The perpetrator, a YouTube rapper going by the name Tankz, regularly posted videos of his exploits involving stolen PII and digital marketplace exploitation, often posing with ill-gotten goods or advertising reams of stolen identities to sell.
Okpattah goes into detail about manually crawling Tankz’s open-source data – initially his YouTube videos – to pull out identifying information. By simply comparing the backgrounds in his videos to Google Street View images, Tankz was determined to be local to the Wembley Stadium neighborhood of London, and then was able to be physically located by combining snippets of his car with his student accommodations. To determine his name, the investigators followed the trail of his music to iTunes, where his channel was registered under a real name, Luke Joseph. Tankz’s eBay account also led to the name Luke Joseph, and a second confirmation gave the investigators confidence they had found the right person.
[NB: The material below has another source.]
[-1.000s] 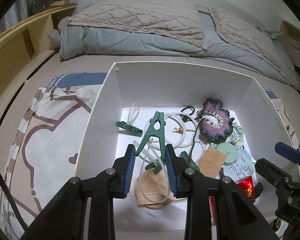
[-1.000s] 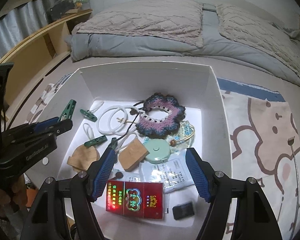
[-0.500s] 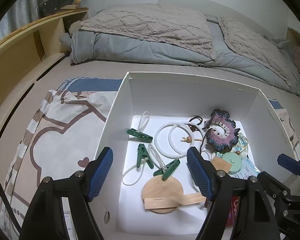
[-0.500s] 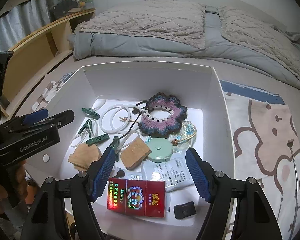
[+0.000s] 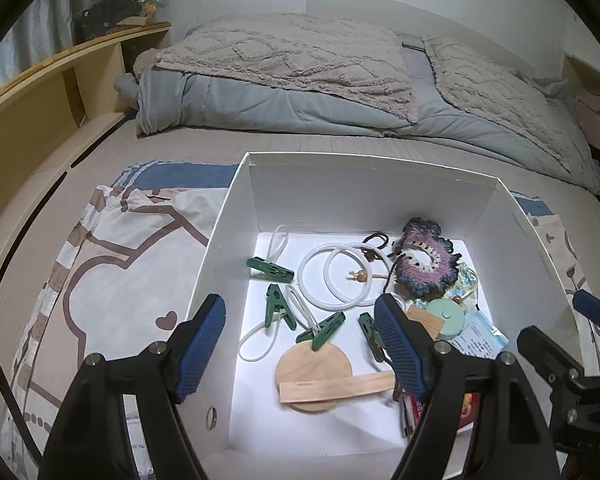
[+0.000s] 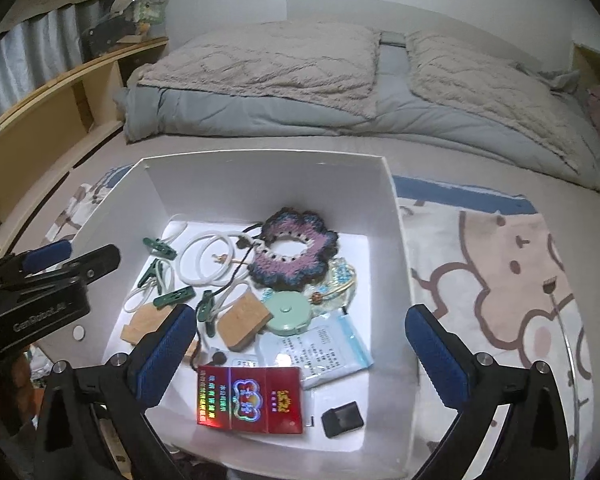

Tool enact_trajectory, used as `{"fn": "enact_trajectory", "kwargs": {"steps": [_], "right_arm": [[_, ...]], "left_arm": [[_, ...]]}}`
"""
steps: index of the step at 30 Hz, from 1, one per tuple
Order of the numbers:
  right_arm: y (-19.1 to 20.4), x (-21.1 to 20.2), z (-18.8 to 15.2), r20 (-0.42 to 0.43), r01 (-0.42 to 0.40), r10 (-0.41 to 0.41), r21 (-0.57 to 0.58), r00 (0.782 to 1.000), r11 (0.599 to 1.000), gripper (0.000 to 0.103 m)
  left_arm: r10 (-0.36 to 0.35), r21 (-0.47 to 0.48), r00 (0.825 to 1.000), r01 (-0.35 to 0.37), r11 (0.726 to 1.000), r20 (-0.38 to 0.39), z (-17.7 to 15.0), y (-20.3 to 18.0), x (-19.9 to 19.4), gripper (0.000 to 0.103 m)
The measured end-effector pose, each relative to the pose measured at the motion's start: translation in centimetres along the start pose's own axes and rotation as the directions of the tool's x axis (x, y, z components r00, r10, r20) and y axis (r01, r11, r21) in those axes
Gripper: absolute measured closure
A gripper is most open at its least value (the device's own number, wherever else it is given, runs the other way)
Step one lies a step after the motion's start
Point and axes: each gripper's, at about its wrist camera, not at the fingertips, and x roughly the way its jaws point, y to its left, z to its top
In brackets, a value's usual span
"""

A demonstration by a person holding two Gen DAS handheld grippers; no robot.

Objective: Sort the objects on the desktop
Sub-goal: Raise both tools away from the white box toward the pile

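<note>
Fingers (image 6: 440, 350) apart, opening, over white box (image 6: 396, 264) of mixed clutter

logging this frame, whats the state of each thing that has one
white box: open, no lid
left claw: opening, nothing between its pads
right claw: opening, nothing gripped
green clothespins: shut, loose in box
red packet: closed, lying flat
crochet scrunchie: lying flat
white rings: overlapping, flat

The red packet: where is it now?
In the right wrist view the red packet lies flat at the near edge of the white box, left of the small black item.
</note>
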Motion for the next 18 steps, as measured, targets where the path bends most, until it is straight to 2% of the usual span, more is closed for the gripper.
{"fn": "enact_trajectory", "kwargs": {"steps": [10, 18], "right_arm": [[-0.4, -1.5, 0.0, 0.024, 0.016, -0.017, 0.031, 1.000, 0.999, 0.000], [-0.6, -2.8, 0.0, 0.035, 0.022, -0.024, 0.056, 0.999, 0.998, 0.000]], "left_arm": [[0.008, 0.016, 1.000, -0.009, 1.000, 0.025, -0.2, 0.0, -1.7, 0.002], [0.005, 0.028, 1.000, -0.006, 1.000, 0.031, -0.4, 0.0, -3.3, 0.000]]}}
After the piece was published, all major social media platforms pulled the associated accounts, effectively ending Joseph’s fraud career, and every step of the investigation only utilized OSINT.
Conclusion
Writing for the Police Foundation, soon-to-be Metropolitan Police Commissioner Sir Mark Rowley QPM describes OSINT as a “critical component of modern intelligence and investigative tools.” Sir Rowley makes this statement as the former head of U.K. Counter Terrorism Policing, where his team was responsible for foiling 27 would-be extremist plots. He notes that insights from OSINT research explicitly yielded information that assisted in this, and that information was not to be found in existing datasets or curated databases. Deciding not to refer to aggregated OSINT data he says leads to the potential for “both embarrassment and intelligence failure.”
For his services during his tenure as head of UKCTP, Sir Rowley was awarded a bachelor knighthood.
While referring to OSINT might not yield a knighthood for every data scientist who employs it, avoiding both embarrassment and intelligence failure is a modest and achievable goal.